[Task]: Using the data below, find how many lines include the word "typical" and report that figure alone.

[Supplied material]:

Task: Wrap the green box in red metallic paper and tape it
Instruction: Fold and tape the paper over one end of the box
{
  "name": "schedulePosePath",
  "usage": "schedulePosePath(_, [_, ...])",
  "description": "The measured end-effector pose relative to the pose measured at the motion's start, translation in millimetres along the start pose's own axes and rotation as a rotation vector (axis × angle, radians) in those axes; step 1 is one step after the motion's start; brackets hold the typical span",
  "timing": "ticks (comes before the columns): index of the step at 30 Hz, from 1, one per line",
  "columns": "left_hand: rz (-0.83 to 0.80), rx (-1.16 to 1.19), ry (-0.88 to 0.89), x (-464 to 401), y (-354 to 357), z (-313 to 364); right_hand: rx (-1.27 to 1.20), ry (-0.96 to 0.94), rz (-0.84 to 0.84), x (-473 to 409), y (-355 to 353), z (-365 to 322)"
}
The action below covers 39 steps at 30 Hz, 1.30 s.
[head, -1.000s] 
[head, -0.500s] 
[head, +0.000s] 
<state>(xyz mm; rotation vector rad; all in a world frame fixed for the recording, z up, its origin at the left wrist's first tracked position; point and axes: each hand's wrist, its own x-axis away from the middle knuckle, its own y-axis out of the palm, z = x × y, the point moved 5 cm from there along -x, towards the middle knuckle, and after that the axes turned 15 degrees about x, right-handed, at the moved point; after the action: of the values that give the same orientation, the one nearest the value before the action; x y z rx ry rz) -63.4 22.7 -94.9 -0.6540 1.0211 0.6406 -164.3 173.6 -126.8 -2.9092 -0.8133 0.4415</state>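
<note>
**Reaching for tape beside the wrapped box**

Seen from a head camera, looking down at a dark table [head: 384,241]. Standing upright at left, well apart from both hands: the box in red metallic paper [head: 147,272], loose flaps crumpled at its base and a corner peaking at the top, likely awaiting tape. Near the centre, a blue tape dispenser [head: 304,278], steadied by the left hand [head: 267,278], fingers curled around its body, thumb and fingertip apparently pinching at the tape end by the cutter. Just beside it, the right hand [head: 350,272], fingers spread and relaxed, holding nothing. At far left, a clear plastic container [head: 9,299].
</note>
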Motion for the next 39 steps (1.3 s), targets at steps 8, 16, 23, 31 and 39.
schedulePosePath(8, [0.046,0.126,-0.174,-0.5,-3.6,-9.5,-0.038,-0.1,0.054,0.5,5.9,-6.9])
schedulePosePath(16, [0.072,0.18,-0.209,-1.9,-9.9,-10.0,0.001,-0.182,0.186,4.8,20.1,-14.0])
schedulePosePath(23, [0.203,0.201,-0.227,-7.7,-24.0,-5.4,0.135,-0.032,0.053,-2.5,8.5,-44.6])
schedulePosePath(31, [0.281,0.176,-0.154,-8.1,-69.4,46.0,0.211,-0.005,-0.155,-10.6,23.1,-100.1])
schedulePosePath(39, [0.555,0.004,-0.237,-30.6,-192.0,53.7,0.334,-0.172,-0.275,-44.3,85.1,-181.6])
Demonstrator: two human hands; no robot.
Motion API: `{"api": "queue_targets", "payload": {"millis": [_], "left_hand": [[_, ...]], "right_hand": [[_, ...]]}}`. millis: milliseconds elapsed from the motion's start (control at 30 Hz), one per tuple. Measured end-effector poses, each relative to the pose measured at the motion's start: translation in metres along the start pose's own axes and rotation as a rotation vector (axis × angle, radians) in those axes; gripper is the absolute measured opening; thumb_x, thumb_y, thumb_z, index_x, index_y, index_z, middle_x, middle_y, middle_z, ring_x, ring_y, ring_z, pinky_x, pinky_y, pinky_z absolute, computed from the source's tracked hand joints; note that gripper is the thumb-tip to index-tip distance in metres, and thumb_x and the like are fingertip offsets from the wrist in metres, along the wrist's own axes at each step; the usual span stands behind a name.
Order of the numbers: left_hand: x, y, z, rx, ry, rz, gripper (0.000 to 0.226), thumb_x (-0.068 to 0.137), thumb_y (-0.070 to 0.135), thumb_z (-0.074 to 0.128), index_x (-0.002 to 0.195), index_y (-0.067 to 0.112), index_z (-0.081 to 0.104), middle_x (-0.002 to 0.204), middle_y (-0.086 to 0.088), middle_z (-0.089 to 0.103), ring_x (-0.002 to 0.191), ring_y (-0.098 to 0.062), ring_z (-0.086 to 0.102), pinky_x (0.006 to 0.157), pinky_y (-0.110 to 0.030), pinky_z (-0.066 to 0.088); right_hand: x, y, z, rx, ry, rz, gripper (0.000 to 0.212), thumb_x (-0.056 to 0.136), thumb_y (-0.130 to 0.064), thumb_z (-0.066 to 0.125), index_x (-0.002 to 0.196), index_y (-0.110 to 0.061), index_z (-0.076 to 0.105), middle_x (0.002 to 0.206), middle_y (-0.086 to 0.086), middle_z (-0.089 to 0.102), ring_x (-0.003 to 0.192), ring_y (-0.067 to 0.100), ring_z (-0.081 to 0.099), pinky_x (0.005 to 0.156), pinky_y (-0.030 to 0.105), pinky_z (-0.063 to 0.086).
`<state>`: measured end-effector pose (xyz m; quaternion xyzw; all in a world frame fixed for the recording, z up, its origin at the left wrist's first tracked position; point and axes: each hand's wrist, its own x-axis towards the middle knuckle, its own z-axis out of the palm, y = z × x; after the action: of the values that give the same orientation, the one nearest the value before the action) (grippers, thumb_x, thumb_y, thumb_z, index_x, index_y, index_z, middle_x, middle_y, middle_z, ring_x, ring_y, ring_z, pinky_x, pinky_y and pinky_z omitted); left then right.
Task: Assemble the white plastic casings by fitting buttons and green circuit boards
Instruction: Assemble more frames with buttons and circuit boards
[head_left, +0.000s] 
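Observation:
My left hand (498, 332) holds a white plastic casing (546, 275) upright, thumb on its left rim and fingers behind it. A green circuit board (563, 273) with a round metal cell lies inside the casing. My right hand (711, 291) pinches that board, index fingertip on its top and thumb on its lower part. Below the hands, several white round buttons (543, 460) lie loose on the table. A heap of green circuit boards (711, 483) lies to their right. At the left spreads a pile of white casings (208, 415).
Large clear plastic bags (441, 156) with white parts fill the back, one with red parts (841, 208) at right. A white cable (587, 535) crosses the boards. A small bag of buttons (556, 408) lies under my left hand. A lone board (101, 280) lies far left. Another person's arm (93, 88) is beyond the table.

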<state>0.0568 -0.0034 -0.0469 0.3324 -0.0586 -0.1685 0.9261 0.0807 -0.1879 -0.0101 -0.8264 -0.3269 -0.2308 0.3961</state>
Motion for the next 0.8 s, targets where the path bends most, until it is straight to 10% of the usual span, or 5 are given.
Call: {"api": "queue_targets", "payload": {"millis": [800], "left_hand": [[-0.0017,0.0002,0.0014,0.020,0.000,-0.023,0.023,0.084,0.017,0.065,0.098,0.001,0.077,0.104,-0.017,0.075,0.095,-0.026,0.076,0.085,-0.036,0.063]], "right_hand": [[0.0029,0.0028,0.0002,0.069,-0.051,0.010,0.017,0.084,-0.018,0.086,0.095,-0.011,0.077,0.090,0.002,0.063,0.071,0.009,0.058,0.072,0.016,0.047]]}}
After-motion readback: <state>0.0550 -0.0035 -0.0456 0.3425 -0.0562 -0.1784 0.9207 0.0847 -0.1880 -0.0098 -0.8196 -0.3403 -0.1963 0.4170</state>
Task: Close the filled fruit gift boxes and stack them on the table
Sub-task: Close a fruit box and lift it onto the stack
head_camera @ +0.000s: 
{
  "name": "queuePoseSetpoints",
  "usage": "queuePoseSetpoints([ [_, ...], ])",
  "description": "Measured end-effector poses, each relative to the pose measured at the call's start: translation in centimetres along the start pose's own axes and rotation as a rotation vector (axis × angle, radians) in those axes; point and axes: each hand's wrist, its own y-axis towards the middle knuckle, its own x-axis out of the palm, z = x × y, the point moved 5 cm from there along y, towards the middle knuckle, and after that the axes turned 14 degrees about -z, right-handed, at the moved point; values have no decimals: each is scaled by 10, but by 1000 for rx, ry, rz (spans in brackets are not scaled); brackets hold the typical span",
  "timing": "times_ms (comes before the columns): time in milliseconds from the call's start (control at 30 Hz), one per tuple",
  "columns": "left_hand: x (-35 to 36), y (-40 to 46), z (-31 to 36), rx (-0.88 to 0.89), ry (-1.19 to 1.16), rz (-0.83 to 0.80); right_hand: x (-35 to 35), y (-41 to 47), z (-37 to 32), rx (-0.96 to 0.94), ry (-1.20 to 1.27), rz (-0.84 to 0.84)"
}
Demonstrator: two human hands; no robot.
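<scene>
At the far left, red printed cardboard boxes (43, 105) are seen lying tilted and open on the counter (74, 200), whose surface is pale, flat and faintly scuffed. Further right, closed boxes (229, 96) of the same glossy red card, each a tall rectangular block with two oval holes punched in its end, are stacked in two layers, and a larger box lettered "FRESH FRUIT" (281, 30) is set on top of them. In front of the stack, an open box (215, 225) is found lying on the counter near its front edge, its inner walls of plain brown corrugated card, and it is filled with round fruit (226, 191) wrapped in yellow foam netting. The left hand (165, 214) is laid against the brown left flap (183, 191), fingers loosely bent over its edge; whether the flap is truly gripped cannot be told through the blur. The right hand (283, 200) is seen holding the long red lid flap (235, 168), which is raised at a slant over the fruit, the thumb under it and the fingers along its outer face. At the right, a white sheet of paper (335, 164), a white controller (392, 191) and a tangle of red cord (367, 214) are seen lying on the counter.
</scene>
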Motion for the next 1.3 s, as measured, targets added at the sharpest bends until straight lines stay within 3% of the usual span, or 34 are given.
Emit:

[Answer for this exercise]: 2